→ Your assignment
Set down exactly the lines below, starting at the one that contains "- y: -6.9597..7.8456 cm" and ending at the one that contains "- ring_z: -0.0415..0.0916", with both of those lines included and nothing else.
^^^^^^^^^^^^^^^^
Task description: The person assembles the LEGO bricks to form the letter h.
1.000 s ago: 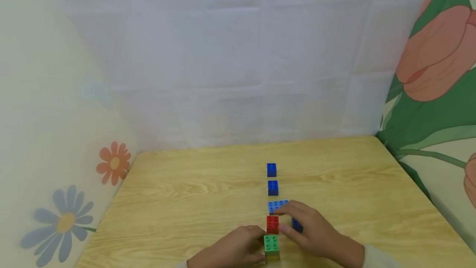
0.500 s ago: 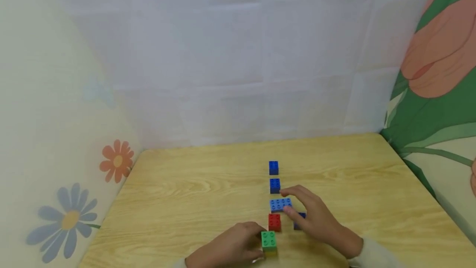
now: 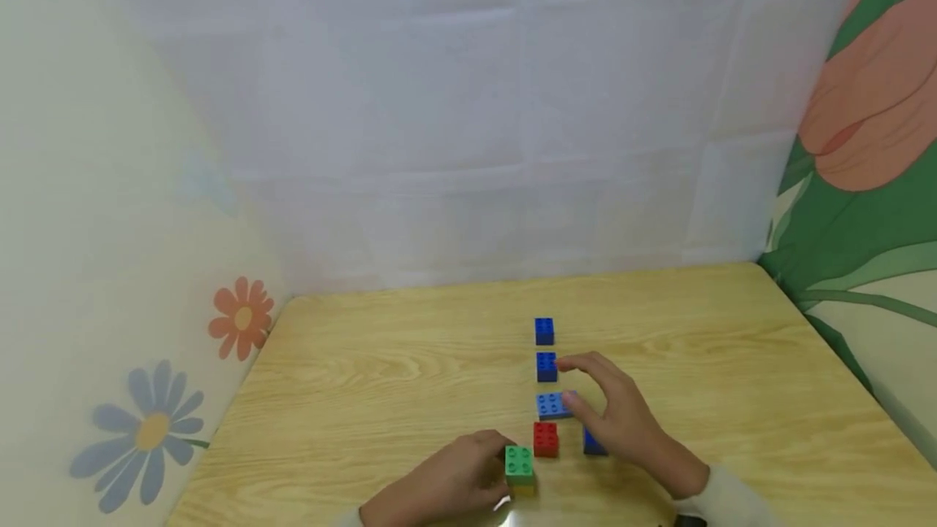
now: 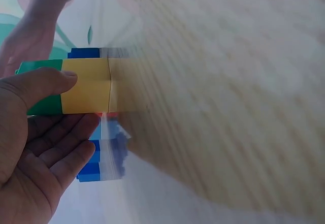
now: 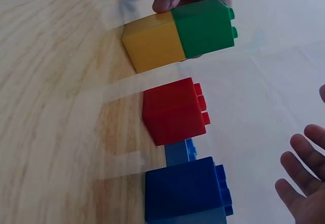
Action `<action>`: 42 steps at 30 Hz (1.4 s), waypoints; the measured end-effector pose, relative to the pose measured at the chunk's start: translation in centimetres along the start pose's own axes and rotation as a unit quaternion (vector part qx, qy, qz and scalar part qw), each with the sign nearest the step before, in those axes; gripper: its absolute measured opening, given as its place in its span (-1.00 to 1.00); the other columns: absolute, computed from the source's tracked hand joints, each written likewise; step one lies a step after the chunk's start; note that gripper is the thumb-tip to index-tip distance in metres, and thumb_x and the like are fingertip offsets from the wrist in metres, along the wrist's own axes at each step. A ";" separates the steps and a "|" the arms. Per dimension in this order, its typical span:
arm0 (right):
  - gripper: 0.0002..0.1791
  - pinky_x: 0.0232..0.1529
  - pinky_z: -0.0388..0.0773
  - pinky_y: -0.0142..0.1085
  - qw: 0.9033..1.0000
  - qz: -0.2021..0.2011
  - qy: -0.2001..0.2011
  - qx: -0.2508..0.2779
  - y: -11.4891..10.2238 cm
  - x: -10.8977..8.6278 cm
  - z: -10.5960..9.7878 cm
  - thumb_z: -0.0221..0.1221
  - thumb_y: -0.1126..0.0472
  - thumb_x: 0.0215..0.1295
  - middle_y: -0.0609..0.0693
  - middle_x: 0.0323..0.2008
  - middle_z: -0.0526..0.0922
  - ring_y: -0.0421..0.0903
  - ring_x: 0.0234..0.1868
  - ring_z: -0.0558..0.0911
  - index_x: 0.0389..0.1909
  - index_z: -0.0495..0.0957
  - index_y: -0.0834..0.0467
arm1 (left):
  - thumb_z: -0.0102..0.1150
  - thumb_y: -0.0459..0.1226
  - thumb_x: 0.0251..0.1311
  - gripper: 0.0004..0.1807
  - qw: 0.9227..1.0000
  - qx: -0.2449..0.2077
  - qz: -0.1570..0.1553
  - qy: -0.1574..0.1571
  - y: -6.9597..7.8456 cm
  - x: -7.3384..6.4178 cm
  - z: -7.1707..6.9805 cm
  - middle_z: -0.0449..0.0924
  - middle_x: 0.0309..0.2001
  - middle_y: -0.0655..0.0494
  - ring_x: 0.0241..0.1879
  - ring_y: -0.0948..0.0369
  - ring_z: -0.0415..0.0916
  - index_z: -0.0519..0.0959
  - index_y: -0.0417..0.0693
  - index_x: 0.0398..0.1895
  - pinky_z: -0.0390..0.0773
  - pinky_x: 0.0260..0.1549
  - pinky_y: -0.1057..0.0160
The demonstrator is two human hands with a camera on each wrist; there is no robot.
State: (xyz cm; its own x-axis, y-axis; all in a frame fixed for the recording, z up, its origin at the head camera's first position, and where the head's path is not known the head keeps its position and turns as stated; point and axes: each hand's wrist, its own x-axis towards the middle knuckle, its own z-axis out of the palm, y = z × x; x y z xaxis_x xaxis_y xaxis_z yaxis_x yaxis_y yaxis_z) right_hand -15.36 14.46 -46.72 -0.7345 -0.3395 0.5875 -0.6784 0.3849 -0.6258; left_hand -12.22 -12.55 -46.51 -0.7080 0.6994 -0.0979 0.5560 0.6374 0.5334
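Observation:
My left hand [image 3: 468, 474] grips a two-brick stack between thumb and fingers: a green toy brick [image 3: 519, 466] on top of a yellow brick [image 4: 86, 86]. In the left wrist view, the stack's yellow base is right at the tabletop. Just right of and behind the stack stands a red brick [image 3: 545, 439]. My right hand [image 3: 633, 425] hovers with its fingers spread and nothing between them. Its index fingertip is beside a dark blue brick [image 3: 546, 367], and its thumb overlaps a wider light blue brick [image 3: 551, 406] in the head view.
Farthest back in the row stands another dark blue brick [image 3: 544, 332]. One more dark blue brick [image 3: 594, 444], partly hidden by the right hand, stands right of the red one. Beyond the wooden table [image 3: 381, 364] hangs a white cloth [image 3: 410, 120], with flowered walls on both sides.
My left hand has shifted the green and yellow stack slightly left, away from the red brick. My right hand has moved back from beside the red brick towards the farther blue bricks.

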 end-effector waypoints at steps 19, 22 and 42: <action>-0.61 0.08 0.53 -0.06 1.000 0.027 -0.006 0.008 0.6 -0.2 -0.2 0.27 0.28 0.27 -0.03 0.03 0.58 -0.12 0.10 0.53 0.10 0.49 0.04 | 0.39 -0.24 0.00 -0.53 0.997 0.004 -0.040 0.062 -1.5 -0.5 -0.8 0.55 -0.08 0.26 -0.06 0.31 0.51 0.51 -0.01 0.03 0.57 -0.04 0.25; -0.60 0.08 0.53 -0.06 1.000 0.025 -0.015 0.006 0.8 -0.3 -0.4 0.27 0.26 0.28 -0.08 0.04 0.57 -0.11 0.10 0.52 0.12 0.48 0.01 | 0.38 -0.26 0.00 -0.54 0.996 0.013 -0.030 0.078 -1.8 -0.6 -1.0 0.56 -0.09 0.24 -0.07 0.29 0.52 0.52 -0.03 0.02 0.57 -0.03 0.24; -0.63 0.02 0.54 0.07 0.995 0.025 -0.101 0.013 1.5 -0.1 -3.2 0.25 0.20 0.31 -0.32 0.00 0.52 -0.21 0.06 0.53 0.07 0.45 -0.18 | 0.35 -0.23 0.06 -0.53 0.995 -0.010 -0.066 0.072 -2.7 -0.2 -1.9 0.57 -0.04 0.15 -0.03 0.19 0.53 0.51 -0.10 0.07 0.57 0.01 0.16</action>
State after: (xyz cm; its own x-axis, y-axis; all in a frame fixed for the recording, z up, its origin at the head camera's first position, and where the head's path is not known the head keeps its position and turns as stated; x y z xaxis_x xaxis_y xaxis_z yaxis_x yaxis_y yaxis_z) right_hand -16.27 17.76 -46.04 -0.7530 -0.4868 0.4427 -0.6397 0.3842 -0.6657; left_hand -14.45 -15.01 -46.40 -0.8308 0.5546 -0.0472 0.4454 0.7133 0.5411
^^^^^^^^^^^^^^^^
→ Solution to the problem
  - y: -6.9597..7.8456 cm
  - x: -7.3384..6.4178 cm
  - z: -7.1707..6.9805 cm
  - middle_z: -0.0449..0.0924
  - middle_x: 0.0309..0.2001
  - middle_y: -0.0655..0.0494
  - ring_x: 0.0241..0.1879
  - ring_y: -0.0948..0.0369
  - ring_z: -0.0415..0.0916

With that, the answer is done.